Mendel had maintained that maternal and paternal characters mix up in 

the progeny. 

v) The chromosomes maintain the structure and uniqueness during the life 

time of the individual whether observable or not. Mendel had also 

demonstrated that the characters are never lost though they are not expressed 

in a particular generation. 

From these points it is evident that a clear parallelism exists between Mendel's 

factors and chromosomes and so there is a firm basis for Mendel's Laws of heredity 

in the behaviour of chromosomes during meiosis and fertilisation and therefore 

the Chromosomal Theory of Inheritance has been proposed. 

Postulates of the Chromosomal Theory of Inheritance 

i. The factors described by Mendel are the genes which are the actual physical 

units of heredity. 

ii. The genes are present on chromosomes in a linear order. 

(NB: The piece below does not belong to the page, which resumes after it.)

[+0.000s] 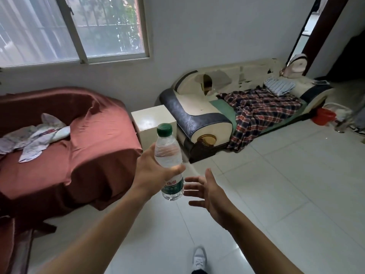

iii. Each organism has a fixed number of chromosomes which occur in two 

sets referred to as diploid (2n). A pair of similar chromosomes constitute 

the homologous pair. 

iv. Of this, one set is received from the male parent (paternal) and the other 

from the female parent (maternal). 

v. The maternal and paternal chromosomes are contributed by the egg and 

sperm respectively during zygote formation. But only sperm nucleus is 

involved proving that chromosomes are present within the nucleus. 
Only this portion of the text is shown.